Segment Start: COLLECTED MATERIAL

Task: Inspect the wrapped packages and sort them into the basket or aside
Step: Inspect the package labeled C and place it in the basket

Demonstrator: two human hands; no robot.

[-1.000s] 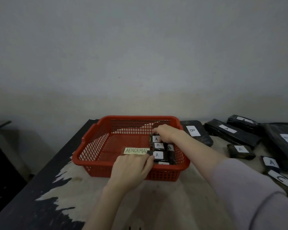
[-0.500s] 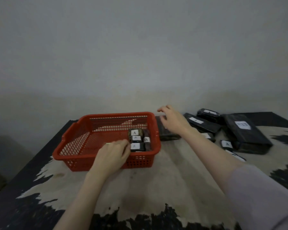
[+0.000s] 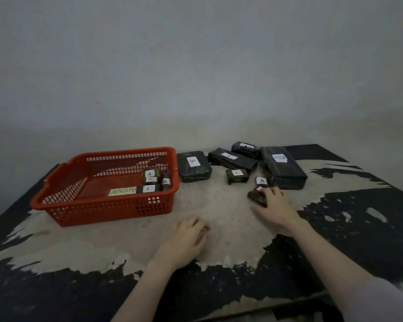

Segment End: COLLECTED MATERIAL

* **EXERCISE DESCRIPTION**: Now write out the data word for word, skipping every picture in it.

* **ANSWER FOR THIS EXERCISE**:
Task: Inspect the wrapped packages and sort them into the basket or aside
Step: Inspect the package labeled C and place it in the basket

Demonstrator: two human hands; no robot.

[-1.000s] 
[-0.500s] 
[+0.000s] 

The exercise has been fully answered.